EXERCISE DESCRIPTION
In the listing below, locate the line that contains "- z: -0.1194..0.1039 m" and the line that contains "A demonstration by". Restate word for word those two lines and every line between them, and nothing else.

DATASET EXCERPT
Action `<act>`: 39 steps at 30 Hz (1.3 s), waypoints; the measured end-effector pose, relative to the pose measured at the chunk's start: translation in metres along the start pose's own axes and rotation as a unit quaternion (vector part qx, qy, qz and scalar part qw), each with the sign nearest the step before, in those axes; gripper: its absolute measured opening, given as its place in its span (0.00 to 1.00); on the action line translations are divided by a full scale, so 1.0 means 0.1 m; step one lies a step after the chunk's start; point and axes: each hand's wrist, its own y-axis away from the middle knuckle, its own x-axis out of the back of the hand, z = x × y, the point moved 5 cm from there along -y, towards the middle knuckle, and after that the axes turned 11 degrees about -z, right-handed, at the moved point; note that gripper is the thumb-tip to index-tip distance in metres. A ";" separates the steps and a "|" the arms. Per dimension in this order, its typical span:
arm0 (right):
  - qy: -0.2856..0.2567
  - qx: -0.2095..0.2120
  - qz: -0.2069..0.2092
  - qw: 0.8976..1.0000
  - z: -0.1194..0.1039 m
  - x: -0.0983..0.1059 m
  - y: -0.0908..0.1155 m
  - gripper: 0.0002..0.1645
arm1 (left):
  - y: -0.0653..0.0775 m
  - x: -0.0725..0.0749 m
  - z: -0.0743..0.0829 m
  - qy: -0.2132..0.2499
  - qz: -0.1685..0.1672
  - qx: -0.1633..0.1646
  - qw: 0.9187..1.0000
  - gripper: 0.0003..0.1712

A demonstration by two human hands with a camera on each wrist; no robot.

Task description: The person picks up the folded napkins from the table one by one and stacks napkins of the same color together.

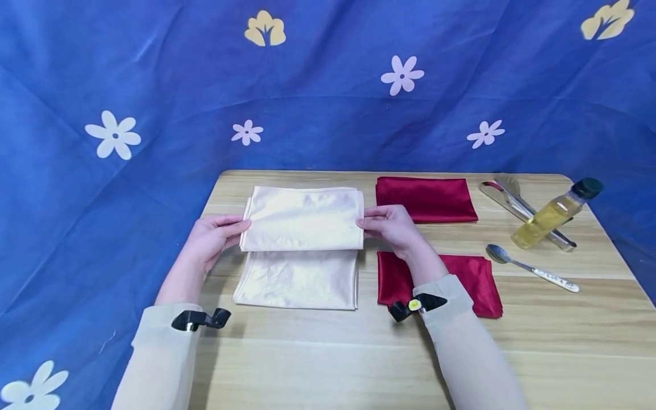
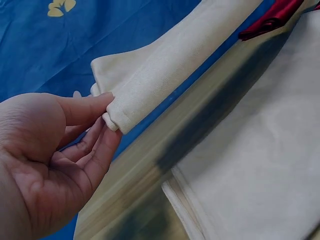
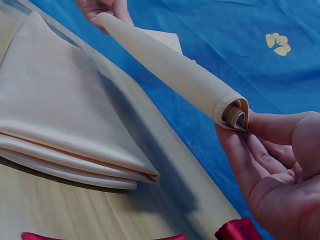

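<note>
A folded cream satin cloth (image 1: 302,219) is held up off the table between both hands. My left hand (image 1: 212,236) pinches its left edge, thumb on top and fingers beneath; the left wrist view shows the same grip on the cloth's corner (image 2: 117,112). On the opposite side my right hand (image 1: 392,228) pinches the right edge, where the right wrist view shows the layers rolled inside the fold (image 3: 235,112). Below the raised cloth, a second folded cream cloth (image 1: 299,282) lies flat on the table, its far part hidden from the head view.
Two folded dark red cloths lie to the right, one at the back (image 1: 425,199) and one nearer (image 1: 471,282), partly under my right forearm. Farther right are metal tongs (image 1: 504,196), a bottle of yellow liquid (image 1: 548,219) leaning across them, and a spoon (image 1: 533,269). A blue curtain (image 1: 328,91) hangs behind the table.
</note>
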 end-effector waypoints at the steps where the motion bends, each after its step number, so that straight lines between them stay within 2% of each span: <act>1: 0.001 -0.003 0.000 1.000 0.02 0.00 0.01 0.18 | 0.02 0.00 -0.02 0.004 -0.001 0.000 1.000 0.11; 7: -0.015 -0.013 -0.003 1.000 0.11 -0.03 0.11 0.17 | 0.11 -0.02 -0.12 0.003 -0.009 -0.005 1.000 0.08; 14: -0.028 -0.011 -0.016 0.999 0.17 -0.08 0.19 0.14 | 0.21 -0.02 -0.18 -0.029 -0.001 -0.011 1.000 0.20; 20: -0.018 -0.024 -0.025 0.999 0.21 -0.10 0.27 0.13 | 0.30 -0.03 -0.24 -0.029 -0.007 -0.003 1.000 0.09; 24: -0.014 -0.031 -0.037 0.999 0.22 -0.12 0.34 0.12 | 0.35 -0.04 -0.29 -0.031 -0.007 0.010 0.999 0.06; 39: 0.014 -0.061 -0.064 0.996 0.39 -0.12 0.44 0.15 | 0.38 0.01 -0.52 -0.065 -0.024 0.033 0.997 0.15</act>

TASK OUTPUT
  - z: -0.1194..0.1039 m
  - x: -0.0983..0.1059 m
  - y: -0.0908..0.1155 m
  - gripper: 0.0002..0.1645
arm1 (left):
  - y: -0.0653..0.0775 m
  - x: -0.0725..0.0749 m
  - z: -0.0743..0.0829 m
  - qy: -0.2132..0.2499
  - qz: -0.1685..0.1672
  - qx: -0.1633..0.1646
  - qw: 0.9187..1.0000
  - gripper: 0.0003..0.1712

A demonstration by two human hands with a camera on each wrist; no robot.

With the answer given, the exercise is closed.